Start of Information provided

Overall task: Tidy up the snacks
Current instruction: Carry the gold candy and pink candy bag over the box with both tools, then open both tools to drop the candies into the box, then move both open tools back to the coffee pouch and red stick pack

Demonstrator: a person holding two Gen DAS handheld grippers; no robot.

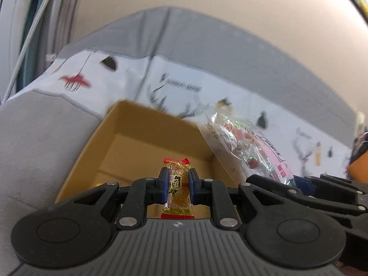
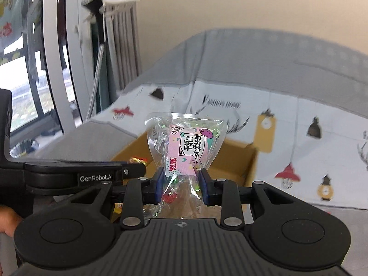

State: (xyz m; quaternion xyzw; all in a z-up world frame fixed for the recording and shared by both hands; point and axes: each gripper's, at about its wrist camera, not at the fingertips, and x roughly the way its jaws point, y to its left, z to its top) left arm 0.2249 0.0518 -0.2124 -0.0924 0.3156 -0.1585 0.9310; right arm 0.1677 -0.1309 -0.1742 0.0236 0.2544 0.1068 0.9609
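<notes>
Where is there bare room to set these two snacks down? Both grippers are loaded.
The cardboard box floor looks bare from its left wall to the far right corner. The grey cushion left of the box is bare too. Crowded: the box's right rim, where the right gripper holds the clear candy bag.

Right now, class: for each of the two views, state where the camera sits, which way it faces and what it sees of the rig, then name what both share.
Left wrist: on the left gripper, facing its wrapped candy and the cardboard box; right gripper at the edge.
Right wrist: on the right gripper, facing its candy bag; left gripper's side shows.
Shared: box, candy bag, patterned cloth.
</notes>
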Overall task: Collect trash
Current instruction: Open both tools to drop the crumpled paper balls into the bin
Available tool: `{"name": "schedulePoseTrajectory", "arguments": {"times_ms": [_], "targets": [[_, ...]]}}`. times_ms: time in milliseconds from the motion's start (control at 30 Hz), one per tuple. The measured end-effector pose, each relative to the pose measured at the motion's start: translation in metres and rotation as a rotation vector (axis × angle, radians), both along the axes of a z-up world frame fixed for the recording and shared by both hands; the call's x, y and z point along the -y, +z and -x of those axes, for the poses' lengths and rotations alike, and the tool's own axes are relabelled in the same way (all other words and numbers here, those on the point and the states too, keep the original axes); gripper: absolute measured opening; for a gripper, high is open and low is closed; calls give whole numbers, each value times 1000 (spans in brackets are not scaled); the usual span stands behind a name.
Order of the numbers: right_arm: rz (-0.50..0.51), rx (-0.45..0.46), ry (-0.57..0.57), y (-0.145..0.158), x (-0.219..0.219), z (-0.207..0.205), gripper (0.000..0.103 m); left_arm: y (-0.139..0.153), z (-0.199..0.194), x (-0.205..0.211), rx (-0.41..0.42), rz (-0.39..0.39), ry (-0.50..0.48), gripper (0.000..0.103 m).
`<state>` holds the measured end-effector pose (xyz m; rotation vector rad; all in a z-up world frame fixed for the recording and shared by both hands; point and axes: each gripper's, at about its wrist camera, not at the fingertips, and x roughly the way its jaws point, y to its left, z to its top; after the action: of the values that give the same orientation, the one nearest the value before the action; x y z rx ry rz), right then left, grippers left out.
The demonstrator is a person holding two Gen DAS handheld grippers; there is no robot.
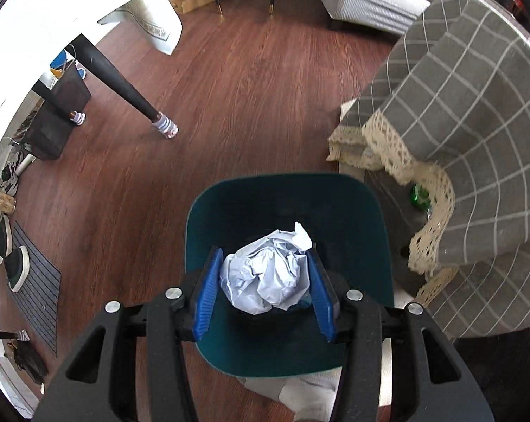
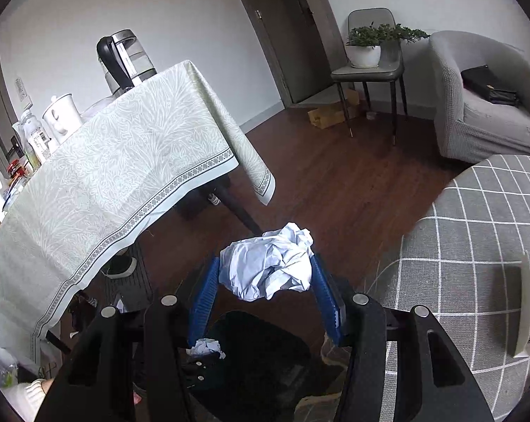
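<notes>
My left gripper (image 1: 265,274) is shut on a crumpled white paper ball (image 1: 265,276) and holds it over the open mouth of a teal trash bin (image 1: 374,246) on the wooden floor. My right gripper (image 2: 265,270) is shut on a second crumpled white paper ball (image 2: 268,267), held above the floor. Below it in the right wrist view the bin shows as a dark opening (image 2: 265,351), with the left gripper and its paper ball (image 2: 205,347) over it.
A round table with a grey checked cloth (image 1: 468,112) stands right of the bin, with a green object (image 1: 419,195) under it. A table with a pale cloth (image 2: 106,176) and black legs (image 1: 113,81) stands at the left. Shoes and a mat (image 1: 36,281) lie far left. An armchair (image 2: 483,105) is beyond.
</notes>
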<state>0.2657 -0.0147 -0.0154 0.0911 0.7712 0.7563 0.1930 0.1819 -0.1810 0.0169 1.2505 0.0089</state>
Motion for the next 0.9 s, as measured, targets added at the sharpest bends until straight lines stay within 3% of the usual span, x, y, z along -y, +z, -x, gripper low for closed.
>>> {"name": "schedulePoseTrajectory", "arguments": {"times_ms": [300,433,567,767,900], "targets": [[45,-22,47,-15,-32,3,53,-22,11,-6,-104,-12,-30,55],[66,-26,74,-20,-45,7,53,-26,15,-9,-131,-7,-43,66],[69,-48,88,-27,-53,6,53,-22,17,-15,-107,2,-36,74],[94,-85,102,-42,-66,3,53,-8,21,-27,-58,24,4,74],[172,-93,111,-58,-75,1,53,12,22,-36,12,64,27,74]]}}
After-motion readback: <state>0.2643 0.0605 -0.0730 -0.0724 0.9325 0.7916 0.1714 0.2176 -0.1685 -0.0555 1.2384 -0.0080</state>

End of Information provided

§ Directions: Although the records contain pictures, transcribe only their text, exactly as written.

§ Answer area:
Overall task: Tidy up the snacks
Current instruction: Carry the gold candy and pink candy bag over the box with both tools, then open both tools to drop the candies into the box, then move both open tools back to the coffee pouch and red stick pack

Demonstrator: a person holding two Gen DAS handheld grippers; no robot.


State: (xyz m; quaternion xyzw; all in a z-up world frame fixed for the recording and shared by both hands; point and axes: each gripper's, at about its wrist camera, not at the fingertips, and x roughly the way its jaws point, y to its left, z to its top) left arm 0.2249 0.0518 -0.2124 -0.0924 0.3156 -0.1585 0.9310; right arm 0.1677 -0.1309 -0.1742 0.0236 0.2544 0.1068 0.9609
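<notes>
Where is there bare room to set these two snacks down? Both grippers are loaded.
The cardboard box floor looks bare from its left wall to the far right corner. The grey cushion left of the box is bare too. Crowded: the box's right rim, where the right gripper holds the clear candy bag.

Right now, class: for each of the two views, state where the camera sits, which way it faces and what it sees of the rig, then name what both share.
Left wrist: on the left gripper, facing its wrapped candy and the cardboard box; right gripper at the edge.
Right wrist: on the right gripper, facing its candy bag; left gripper's side shows.
Shared: box, candy bag, patterned cloth.
</notes>
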Overall task: Collect trash
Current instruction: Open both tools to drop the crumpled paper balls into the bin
Available tool: `{"name": "schedulePoseTrajectory", "arguments": {"times_ms": [_], "targets": [[_, ...]]}}`. times_ms: time in milliseconds from the motion's start (control at 30 Hz), one per tuple. The measured end-effector pose, each relative to the pose measured at the motion's start: translation in metres and rotation as a rotation vector (axis × angle, radians), both along the axes of a z-up world frame fixed for the recording and shared by both hands; the call's x, y and z point along the -y, +z and -x of those axes, for the poses' lengths and rotations alike, and the tool's own axes are relabelled in the same way (all other words and numbers here, those on the point and the states too, keep the original axes); gripper: absolute measured opening; for a gripper, high is open and low is closed; calls give whole numbers, each value times 1000 (spans in brackets are not scaled); the usual span stands behind a name.
Order of the numbers: right_arm: rz (-0.50..0.51), rx (-0.45..0.46), ry (-0.57..0.57), y (-0.145..0.158), x (-0.219..0.219), z (-0.207..0.205), gripper (0.000..0.103 m); left_arm: y (-0.139..0.153), z (-0.199..0.194), x (-0.205..0.211), rx (-0.41..0.42), rz (-0.39..0.39), ry (-0.50..0.48), gripper (0.000..0.103 m).
`<state>` holds the measured end-effector pose (xyz m; rotation vector rad; all in a z-up world frame fixed for the recording and shared by both hands; point and axes: each gripper's, at about its wrist camera, not at the fingertips, and x roughly the way its jaws point, y to its left, z to its top; after the action: of the values that give the same orientation, the one nearest the value before the action; x y z rx ry rz), right then left, grippers left out.
The demonstrator is a person holding two Gen DAS handheld grippers; there is no robot.
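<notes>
My left gripper (image 1: 265,274) is shut on a crumpled white paper ball (image 1: 265,276) and holds it over the open mouth of a teal trash bin (image 1: 374,246) on the wooden floor. My right gripper (image 2: 265,270) is shut on a second crumpled white paper ball (image 2: 268,267), held above the floor. Below it in the right wrist view the bin shows as a dark opening (image 2: 265,351), with the left gripper and its paper ball (image 2: 205,347) over it.
A round table with a grey checked cloth (image 1: 468,112) stands right of the bin, with a green object (image 1: 419,195) under it. A table with a pale cloth (image 2: 106,176) and black legs (image 1: 113,81) stands at the left. Shoes and a mat (image 1: 36,281) lie far left. An armchair (image 2: 483,105) is beyond.
</notes>
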<state>0.2657 -0.0147 -0.0154 0.0911 0.7712 0.7563 0.1930 0.1819 -0.1810 0.0169 1.2505 0.0089</state>
Motion for the next 0.9 s, as measured, targets added at the sharpest bends until straight lines stay within 3% of the usual span, x, y, z along -y, +z, -x, gripper low for closed.
>>> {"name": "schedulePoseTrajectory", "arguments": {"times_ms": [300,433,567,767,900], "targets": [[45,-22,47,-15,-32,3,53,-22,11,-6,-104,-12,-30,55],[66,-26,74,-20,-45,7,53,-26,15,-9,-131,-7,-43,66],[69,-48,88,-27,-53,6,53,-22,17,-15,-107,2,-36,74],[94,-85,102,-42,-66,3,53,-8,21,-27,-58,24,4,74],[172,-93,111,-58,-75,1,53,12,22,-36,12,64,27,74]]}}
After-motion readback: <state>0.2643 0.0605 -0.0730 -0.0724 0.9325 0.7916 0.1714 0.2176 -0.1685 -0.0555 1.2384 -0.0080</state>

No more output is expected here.